• To do:
Repeat the whole listing exactly as written.

• Supplied material:
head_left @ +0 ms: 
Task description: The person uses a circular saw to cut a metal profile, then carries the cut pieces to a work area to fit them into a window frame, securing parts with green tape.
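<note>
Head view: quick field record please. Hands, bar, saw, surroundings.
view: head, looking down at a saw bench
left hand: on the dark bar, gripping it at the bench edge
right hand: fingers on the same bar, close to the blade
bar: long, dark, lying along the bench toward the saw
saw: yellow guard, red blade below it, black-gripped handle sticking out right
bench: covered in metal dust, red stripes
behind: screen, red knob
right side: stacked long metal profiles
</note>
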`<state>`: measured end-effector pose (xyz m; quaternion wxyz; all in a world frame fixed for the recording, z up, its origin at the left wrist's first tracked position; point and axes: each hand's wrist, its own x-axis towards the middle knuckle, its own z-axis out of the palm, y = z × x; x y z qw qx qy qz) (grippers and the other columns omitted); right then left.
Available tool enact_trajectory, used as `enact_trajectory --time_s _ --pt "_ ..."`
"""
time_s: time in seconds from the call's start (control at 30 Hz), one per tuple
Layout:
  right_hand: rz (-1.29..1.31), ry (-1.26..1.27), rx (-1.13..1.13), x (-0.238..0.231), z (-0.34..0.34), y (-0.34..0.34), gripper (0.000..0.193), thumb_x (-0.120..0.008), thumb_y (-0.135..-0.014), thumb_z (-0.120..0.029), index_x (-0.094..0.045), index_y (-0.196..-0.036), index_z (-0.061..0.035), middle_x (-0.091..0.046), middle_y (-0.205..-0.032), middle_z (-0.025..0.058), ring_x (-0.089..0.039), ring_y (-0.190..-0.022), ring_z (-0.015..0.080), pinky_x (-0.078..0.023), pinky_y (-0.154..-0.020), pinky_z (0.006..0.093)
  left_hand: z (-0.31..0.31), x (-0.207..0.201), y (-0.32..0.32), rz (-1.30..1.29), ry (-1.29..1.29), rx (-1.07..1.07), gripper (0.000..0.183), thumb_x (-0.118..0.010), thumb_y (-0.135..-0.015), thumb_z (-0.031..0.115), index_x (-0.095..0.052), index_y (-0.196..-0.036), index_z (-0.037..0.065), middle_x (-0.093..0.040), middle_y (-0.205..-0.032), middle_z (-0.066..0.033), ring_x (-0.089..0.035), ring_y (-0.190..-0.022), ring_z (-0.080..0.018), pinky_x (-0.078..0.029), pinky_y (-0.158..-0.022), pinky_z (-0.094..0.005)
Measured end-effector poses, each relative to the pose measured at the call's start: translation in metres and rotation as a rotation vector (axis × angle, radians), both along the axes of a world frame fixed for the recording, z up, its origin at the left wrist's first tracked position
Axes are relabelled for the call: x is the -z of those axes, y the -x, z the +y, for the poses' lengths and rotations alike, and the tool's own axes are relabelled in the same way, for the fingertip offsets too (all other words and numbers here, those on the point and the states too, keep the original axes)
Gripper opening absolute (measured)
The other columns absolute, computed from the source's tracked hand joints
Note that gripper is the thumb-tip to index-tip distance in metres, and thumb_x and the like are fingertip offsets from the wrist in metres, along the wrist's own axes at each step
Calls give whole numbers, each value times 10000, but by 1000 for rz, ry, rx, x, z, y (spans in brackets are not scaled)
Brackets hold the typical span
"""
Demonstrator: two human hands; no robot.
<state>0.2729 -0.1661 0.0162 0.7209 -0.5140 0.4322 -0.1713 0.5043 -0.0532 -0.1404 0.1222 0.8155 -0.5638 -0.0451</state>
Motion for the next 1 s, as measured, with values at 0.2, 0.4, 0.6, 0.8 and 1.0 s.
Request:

• Expected output:
head_left @ +0 ms: 
Task description: The person uses a circular saw to cut a metal profile, then carries the cut pieces to a work area to fit them into a window frame, securing parts with green tape.
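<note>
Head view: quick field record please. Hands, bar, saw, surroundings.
view: head, looking down at a saw bench
left hand: on the dark bar, gripping it at the bench edge
right hand: fingers on the same bar, close to the blade
bar: long, dark, lying along the bench toward the saw
saw: yellow guard, red blade below it, black-gripped handle sticking out right
bench: covered in metal dust, red stripes
behind: screen, red knob
right side: stacked long metal profiles
</note>
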`<state>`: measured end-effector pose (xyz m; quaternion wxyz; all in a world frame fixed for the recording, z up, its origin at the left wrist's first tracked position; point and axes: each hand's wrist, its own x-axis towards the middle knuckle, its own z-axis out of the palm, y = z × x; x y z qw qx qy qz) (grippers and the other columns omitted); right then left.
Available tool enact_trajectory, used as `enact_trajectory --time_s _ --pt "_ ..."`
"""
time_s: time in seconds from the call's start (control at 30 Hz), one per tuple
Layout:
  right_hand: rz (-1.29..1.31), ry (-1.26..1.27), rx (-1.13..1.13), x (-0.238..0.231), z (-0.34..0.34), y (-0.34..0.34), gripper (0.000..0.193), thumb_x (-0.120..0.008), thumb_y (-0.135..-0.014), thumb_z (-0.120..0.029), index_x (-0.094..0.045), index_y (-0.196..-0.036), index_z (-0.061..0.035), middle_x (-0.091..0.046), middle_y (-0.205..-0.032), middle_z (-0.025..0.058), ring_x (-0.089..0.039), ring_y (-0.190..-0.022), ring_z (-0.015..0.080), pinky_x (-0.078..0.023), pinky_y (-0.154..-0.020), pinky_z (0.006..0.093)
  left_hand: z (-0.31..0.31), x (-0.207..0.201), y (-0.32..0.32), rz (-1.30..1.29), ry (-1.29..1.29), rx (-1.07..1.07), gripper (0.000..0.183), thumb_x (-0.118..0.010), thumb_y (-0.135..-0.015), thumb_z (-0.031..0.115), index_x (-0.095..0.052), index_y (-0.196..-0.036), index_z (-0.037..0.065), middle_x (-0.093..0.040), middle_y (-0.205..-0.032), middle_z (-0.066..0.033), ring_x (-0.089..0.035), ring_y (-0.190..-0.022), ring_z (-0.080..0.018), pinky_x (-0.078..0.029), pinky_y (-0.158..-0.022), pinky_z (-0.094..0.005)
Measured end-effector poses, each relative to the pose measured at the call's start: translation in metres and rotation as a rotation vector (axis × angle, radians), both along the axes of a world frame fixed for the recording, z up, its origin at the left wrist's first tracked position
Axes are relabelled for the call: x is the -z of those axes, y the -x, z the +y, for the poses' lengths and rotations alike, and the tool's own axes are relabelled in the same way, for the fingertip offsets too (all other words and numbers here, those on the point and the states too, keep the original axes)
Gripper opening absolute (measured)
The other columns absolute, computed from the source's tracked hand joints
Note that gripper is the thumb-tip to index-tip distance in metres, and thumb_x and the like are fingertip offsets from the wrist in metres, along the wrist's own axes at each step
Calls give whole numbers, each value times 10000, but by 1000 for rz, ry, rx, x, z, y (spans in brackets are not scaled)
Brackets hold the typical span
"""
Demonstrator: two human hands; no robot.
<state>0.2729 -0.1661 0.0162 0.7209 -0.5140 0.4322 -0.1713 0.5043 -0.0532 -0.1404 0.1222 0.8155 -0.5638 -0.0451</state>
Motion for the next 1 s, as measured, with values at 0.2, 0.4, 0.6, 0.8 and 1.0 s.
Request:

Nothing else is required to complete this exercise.